Com esse reajuste, o valor do piso salarial passará de R$ 4.867,77 para R$ 5.130,63, aplicável a profissionais da rede pública de educação básica em todo o Brasil, com carga horária de 40 horas semanais. Esse percentual representa um ganho real de 1,5% acima da inflação, que foi de 3,9% de acordo com o Índice Nacional de Preços ao Consumidor (INPC) de 2025.
Valorização e desafios da educação no Brasil
A presidente da CNTE, Fátima Silva, enfatizou a importância dessa conquista, mas também destacou que o Brasil continua entre os países que pior remuneram seus professores, segundo dados da Organização para a Cooperação e Desenvolvimento Econômico (OCDE).
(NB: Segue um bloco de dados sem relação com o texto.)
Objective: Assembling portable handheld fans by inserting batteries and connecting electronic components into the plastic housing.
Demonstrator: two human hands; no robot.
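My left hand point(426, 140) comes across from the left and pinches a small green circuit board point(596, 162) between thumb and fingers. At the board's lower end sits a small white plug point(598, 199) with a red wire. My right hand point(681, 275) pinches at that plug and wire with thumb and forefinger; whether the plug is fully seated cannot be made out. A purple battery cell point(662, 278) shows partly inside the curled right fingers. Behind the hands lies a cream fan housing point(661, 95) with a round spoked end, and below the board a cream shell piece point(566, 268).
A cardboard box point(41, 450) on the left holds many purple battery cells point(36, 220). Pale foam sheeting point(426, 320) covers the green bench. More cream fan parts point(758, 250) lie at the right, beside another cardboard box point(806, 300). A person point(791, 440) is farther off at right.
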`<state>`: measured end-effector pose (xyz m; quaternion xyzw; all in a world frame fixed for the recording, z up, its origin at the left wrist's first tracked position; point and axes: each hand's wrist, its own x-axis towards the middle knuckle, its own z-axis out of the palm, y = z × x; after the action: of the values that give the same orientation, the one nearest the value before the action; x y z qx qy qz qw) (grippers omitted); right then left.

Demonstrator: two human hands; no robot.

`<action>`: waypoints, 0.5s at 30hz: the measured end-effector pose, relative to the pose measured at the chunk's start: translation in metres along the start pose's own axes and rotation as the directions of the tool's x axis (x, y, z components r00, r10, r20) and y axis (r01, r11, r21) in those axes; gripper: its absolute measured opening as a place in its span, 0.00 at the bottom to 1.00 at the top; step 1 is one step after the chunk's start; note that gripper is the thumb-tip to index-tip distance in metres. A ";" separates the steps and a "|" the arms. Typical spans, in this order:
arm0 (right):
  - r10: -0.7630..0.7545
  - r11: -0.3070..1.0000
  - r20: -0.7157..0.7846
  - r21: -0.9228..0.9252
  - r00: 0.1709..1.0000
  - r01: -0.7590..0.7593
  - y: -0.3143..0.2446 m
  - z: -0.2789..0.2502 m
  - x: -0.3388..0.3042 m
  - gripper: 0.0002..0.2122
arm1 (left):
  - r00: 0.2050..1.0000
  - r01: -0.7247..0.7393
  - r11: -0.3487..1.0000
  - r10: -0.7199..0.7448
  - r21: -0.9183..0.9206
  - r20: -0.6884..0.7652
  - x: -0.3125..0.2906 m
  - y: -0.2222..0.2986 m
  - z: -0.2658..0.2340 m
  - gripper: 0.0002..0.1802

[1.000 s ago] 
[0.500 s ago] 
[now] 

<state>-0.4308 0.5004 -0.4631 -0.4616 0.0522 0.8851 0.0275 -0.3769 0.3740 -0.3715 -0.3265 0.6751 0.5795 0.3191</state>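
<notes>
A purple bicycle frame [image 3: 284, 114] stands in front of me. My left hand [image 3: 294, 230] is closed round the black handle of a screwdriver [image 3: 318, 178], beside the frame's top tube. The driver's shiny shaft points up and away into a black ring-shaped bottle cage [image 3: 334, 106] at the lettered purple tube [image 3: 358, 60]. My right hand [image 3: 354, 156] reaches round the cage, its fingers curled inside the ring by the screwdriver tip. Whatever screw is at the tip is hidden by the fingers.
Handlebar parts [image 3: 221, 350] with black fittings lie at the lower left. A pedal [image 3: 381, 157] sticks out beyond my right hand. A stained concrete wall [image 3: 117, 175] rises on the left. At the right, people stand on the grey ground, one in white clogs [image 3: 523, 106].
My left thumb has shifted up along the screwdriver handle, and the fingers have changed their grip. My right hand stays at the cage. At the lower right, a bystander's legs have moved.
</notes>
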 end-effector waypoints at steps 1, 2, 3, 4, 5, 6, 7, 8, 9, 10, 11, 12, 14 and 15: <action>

Ela defende que, apesar da celebração, a luta pela valorização da educação pública deve continuar.
“Mesmo assim, a conquista de um piso com ganho real representa um avanço importante, fruto da mobilização da categoria e da luta permanente pela valorização da educação pública”, afirmou Fátima Silva em nota publicada pela entidade.
De acordo com a CNTE, o critério de reajuste foi amplamente debatido no âmbito do Fórum Permanente do Piso, levando em consideração a previsibilidade e a sustentabilidade orçamentária. As organizações representativas dos secretários estaduais e municipais de educação também concordaram com a proposta, reforçando o caráter responsável e federativo da decisão.
Reação dos prefeitos ao reajuste
Contrapõe-se a celebração da CNTE a reação negativa dos prefeitos, que são responsáveis pelo pagamento dos salários. O presidente da Confederação Nacional de Municípios (CNM), Paulo Ziulkoski, expressou sua insatisfação em relação ao reajuste, afirmando que o impacto financeiro nos cofres municipais pode chegar a até R$ 8 bilhões.
Ele declarou: “É inaceitável que, após anos de silêncio diante de reajustes elevados e ilegais, como os de 33,24% em 2022 e 14,95% em 2023, agora, quando o índice sinaliza 0,37%, o governo federal se mobilize para editar uma MP sob o argumento de ‘injustiça’ no cálculo.” Ziulkoski argumenta que essa incoerência fere a lógica da gestão pública responsável e sugere que aumentos reais nos vencimentos devem ser discutidos entre o governo de cada município e o respectivo quadro do magistério, levando em conta as condições fiscais locais.
A Frente Nacional dos Prefeitos (FNP), que representa cerca de 400 municípios com mais de 80 mil habitantes, também expressou preocupação com o reajuste. A entidade já havia enviado um ofício ao ministro da Educação, Camilo Santana, manifestando essa inquietação, e reiterou que qualquer alteração no piso deve considerar a capacidade fiscal dos municípios.
Além disso, a FNP ressaltou a necessidade de que haja um aporte de recursos da União para custear eventuais aumentos que ultrapassem os parâmetros previstos em lei, argumentando que o reajuste poderia comprometer o equilíbrio fiscal das prefeituras.
As remunerações dos profissionais da educação básica são pagas por meio de recursos do Fundo de Manutenção e Desenvolvimento da Educação Básica e de Valorização dos Profissionais da Educação (Fundeb), além de complementações da União. A MP, que será publicada no Diário Oficial da União, terá validade imediata, mas precisará ser aprovada pelo Congresso Nacional.